L’État camerounais reprend Société Générale Cameroun, désormais rebaptisée General Bank of Cameroon

La cérémonie solennelle marquant la finalisation de l’acquisition par l’État camerounais des actions détenues dans Société Générale Cameroun s’est tenue sous la présidence du ministre des Finances, Louis Paul Motaze, en présence du ministre délégué auprès du ministère de l’Économie, Paul Tasong, ainsi que des représentants du Société Générale. À l’issue de cette rencontre hautement symbolique, la banque a officiellement adopté sa nouvelle dénomination : General Bank of Cameroon.

Cette opération de reprise en main illustre une orientation stratégique assumée par Yaoundé dans l’objectif de préserver la stabilité du système bancaire national, de renforcer la confiance des déposants et de garantir la continuité des services financiers au bénéfice des ménages comme des opérateurs économiques.

Dans un contexte marqué par le désengagement progressif des grands groupes bancaires français du continent africain, le rachat de cette filiale traduit la volonté de l’État de ne pas laisser se créer un vide susceptible de fragiliser l’écosystème financier camerounais.

Le changement d’enseigne va bien au-delà d’un simple repositionnement de marque. General Bank of Cameroon est présentée comme le vecteur d’une ambition réaffirmée : bâtir une institution bancaire moderne, compétitive et inclusive, capable d’accompagner la transformation structurelle de l’économie nationale. La nouvelle dénomination sonne comme un acte fondateur, celui d’une banque désormais ancrée dans un projet de développement endogène.

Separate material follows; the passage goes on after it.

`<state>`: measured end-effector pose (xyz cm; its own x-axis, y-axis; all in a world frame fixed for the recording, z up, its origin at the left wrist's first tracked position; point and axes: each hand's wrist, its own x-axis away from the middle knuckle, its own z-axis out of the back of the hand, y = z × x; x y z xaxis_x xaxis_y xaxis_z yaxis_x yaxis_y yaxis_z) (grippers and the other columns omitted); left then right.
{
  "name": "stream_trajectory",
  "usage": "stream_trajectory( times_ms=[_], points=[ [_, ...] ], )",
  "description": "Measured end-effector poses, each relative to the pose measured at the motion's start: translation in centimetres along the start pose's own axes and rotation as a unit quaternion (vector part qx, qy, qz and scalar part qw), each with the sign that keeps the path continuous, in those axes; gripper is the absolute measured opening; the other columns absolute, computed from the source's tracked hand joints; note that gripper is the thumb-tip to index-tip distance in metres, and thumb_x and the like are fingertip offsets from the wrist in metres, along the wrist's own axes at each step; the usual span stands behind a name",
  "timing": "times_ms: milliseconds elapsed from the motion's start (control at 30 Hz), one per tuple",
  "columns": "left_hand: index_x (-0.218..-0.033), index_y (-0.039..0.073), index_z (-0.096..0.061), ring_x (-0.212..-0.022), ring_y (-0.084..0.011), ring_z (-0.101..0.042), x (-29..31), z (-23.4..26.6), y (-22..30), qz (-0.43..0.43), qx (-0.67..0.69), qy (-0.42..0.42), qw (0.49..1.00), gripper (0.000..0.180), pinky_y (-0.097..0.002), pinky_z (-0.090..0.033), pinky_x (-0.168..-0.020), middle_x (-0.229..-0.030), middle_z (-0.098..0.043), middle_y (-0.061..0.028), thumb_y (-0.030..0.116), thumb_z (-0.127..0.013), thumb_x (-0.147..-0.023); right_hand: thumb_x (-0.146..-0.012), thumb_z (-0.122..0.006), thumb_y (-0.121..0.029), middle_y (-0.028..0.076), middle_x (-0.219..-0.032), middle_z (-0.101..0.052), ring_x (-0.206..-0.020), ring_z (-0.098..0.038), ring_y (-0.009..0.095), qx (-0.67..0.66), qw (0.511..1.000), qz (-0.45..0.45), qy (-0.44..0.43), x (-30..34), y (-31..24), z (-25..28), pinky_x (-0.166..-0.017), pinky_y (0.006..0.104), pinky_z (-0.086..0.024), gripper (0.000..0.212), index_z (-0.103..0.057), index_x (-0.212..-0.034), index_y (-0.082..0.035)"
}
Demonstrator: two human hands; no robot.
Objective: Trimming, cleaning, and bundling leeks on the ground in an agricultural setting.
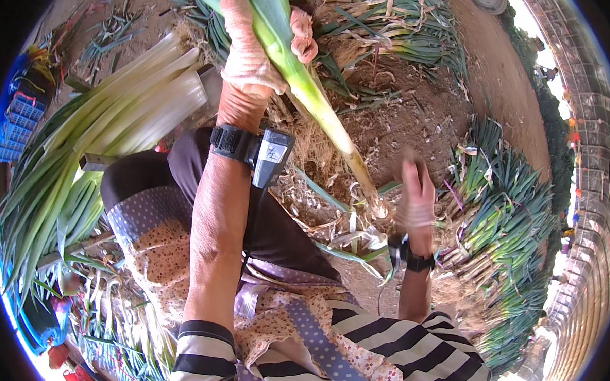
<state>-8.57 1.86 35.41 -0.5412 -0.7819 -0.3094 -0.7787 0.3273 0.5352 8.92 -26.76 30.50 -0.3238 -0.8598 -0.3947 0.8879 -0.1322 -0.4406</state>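
Note:
My left hand (253, 53), in a pale glove, is closed around a thick leek (305, 88). The leek slants from the top of the view down to the right, its green leaves up by my hand and its pale root end lowest. Near that root end is my right hand (414, 198), blurred by motion; its fingers look stretched out and apart, with nothing visible in them. Loose peeled leaves (355, 239) and dry roots lie on the ground under the leek. Both wrists carry strapped black devices (272, 158).
A stack of cleaned leeks (137, 95) rests on a wooden rack at the left. Bundles of untrimmed leeks lie on the soil at the right (510, 209) and far side (400, 26). More leeks (116, 314) lie lower left. A blue crate (19, 124) stands far left.

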Motion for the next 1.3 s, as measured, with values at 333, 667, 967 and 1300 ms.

La transition s’est opérée dans le cadre d’une coordination étroite entre les autorités camerounaises et les principaux régulateurs de la zone, notamment la Commission de surveillance du marché financier de l’Afrique centrale, la Commission bancaire de l’Afrique centrale et la Banque des États de l’Afrique centrale.

Cette implication des instances de régulation garantit que le changement d’actionnariat s’effectue dans le strict respect des normes prudentielles en vigueur, sans rupture de service ni mise en danger des avoirs des clients.

À travers cette prise de participation, le gouvernement camerounais envoie un signal fort aux marchés et aux acteurs économiques : l’État entend jouer un rôle actif dans la consolidation d’un secteur financier résilient et innovant, capable de mobiliser l’épargne et de financer les projets structurants du pays sur le long terme.